Gal's final work in the symphonic form is an airy, delightful exercise in concertolike deployment of a small orchestra, featuring a concertino group of violin, cello, flute and clarinet. Principals from Orchestra of the Swan are involved to stellar effect, and Woods conducts with evident passion for this music and the skill to knit solo parts and the nimble orchestra accompaniment together.

The opening movement carries "Improvisation" (in Italian) as a designation, indicating the atmosphere of spontaneity that sends the composition on its merry way. The second movement gives the two wind soloists special emphasis; the "lightness" (leggiero) called for in this scherzo is never cloying. The soaring, passionate slow movement that follows highlights violin and cello in some very demanding music that requires the composure Woods' soloists bring to it. A couple of accented, almost mocking chords set the finale off on an apparent jog trot - lively enough, though, and never complacent. Gal was a composer who seemed not to mind rejecting the Viennese modernism of his contemporaries and went beyond that to invest supreme craftsmanship in blithe inspirations.
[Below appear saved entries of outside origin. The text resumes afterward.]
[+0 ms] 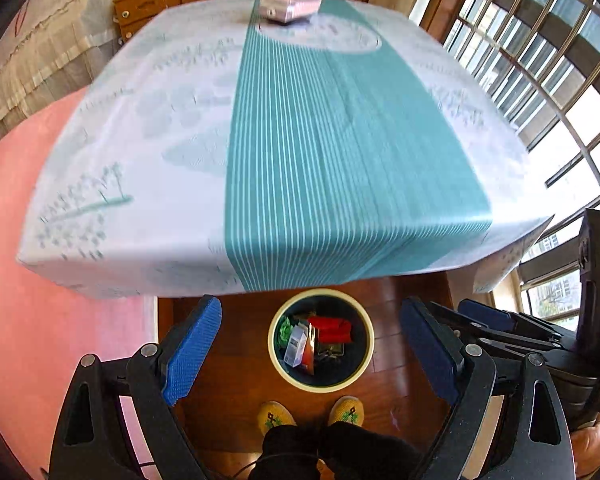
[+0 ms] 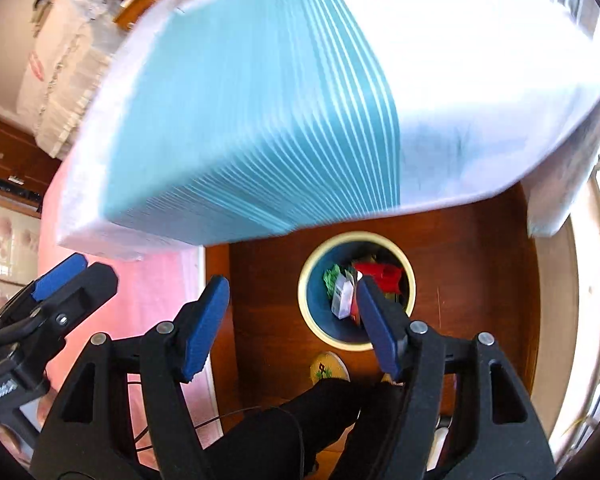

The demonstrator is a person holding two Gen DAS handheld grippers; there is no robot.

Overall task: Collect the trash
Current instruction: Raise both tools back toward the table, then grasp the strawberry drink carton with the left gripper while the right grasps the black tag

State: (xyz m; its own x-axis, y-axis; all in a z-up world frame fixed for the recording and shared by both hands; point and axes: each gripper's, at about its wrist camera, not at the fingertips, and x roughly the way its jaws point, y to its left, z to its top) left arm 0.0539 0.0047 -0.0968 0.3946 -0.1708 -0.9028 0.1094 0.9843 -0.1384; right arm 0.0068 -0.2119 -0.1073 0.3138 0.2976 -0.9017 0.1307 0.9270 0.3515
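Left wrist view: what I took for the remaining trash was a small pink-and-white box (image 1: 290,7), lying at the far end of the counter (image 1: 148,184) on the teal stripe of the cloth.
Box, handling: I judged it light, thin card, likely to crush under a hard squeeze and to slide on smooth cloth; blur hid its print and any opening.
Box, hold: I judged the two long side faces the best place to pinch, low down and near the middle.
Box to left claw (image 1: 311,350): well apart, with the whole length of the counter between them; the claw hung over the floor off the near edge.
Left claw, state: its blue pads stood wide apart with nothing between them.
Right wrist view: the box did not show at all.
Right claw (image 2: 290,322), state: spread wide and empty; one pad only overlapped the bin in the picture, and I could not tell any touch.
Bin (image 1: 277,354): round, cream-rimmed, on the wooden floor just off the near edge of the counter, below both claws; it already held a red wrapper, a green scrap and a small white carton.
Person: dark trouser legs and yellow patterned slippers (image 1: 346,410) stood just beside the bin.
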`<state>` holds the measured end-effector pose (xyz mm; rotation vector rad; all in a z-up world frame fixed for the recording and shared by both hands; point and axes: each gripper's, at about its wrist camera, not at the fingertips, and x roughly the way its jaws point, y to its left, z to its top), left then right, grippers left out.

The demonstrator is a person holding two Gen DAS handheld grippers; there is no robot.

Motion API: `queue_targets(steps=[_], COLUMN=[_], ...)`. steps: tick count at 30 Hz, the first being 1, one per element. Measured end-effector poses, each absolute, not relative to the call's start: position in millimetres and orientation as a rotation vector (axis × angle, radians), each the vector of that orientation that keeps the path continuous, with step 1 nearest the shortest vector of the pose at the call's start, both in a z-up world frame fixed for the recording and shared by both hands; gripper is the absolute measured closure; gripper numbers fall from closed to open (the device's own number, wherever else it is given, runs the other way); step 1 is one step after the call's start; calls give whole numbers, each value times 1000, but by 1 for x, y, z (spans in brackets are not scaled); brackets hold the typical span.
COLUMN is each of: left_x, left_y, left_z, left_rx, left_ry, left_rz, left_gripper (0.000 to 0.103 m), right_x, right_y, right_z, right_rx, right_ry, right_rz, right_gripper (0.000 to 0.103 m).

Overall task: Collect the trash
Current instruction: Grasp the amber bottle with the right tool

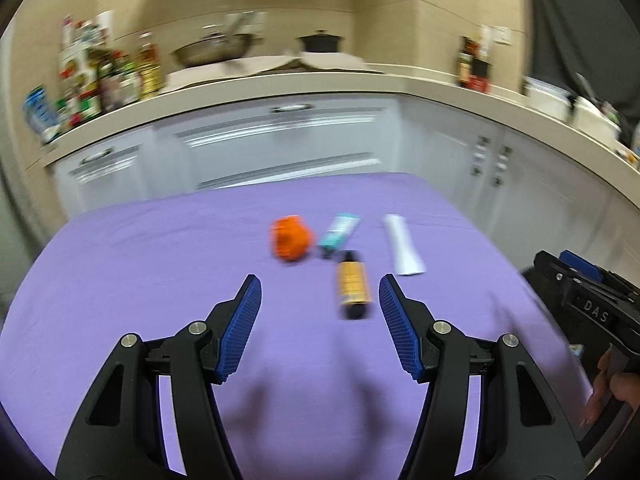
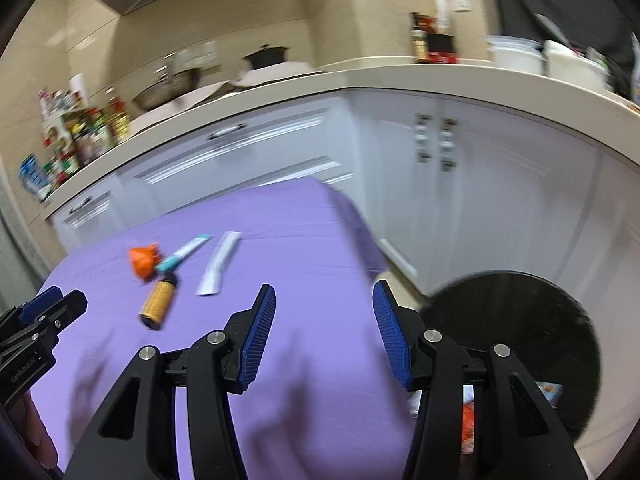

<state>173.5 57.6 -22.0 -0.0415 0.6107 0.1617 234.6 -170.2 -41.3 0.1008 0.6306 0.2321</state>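
- My left gripper [image 1: 320, 292] hovers over the near part of the purple tablecloth [image 1: 160, 280], pointing across it toward the cabinets; its blue-padded jaws are spread wide and hold nothing.
- My right gripper [image 2: 324, 300] hangs at the table's right edge, jaws likewise spread wide and empty; its left finger is over the cloth, its right finger over the black trash bin [image 2: 520, 320] on the floor.
- My hand on the right gripper's handle [image 1: 612, 388] shows at the far right of the left view; fingers on the left tool show at the lower left of the right view.
- An amber bottle [image 1: 352, 284] lies on its side just beyond my left fingertips, nearer the right finger, not touched.
- Past it lie a crumpled orange wrapper [image 1: 290, 240], a teal tube [image 1: 340, 232] beside it, and a white tube [image 1: 402, 246] further right, set apart.
- Inside the bin, orange and pale scraps [image 2: 468, 420] are visible between my right gripper's links.
- Behind the table run white cabinets [image 1: 280, 140] under a beige counter [image 1: 360, 80].
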Motion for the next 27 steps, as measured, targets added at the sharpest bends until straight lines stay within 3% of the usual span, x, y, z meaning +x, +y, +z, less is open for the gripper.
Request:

The well-known Schumann Second gets a streamlined account, its veneer removed. Plenty of conductors find the rhythmic energy in this piece, but they also indulge in hard-to-shake notions about what mid-Romantic music should sound like; Schumann is not a kind of pre-Brahms, folks. Once you strip away the upholstery, as Woods does, you get such wonders as a second-movement Scherzo that reveals Schumann showing off his contrapuntal skills and moving matters along on something more insightful than a snappy tempo.

The "Hans-and-Bobby" project of Woods and the Orchestra of the Swan is worth every music-lover's attention.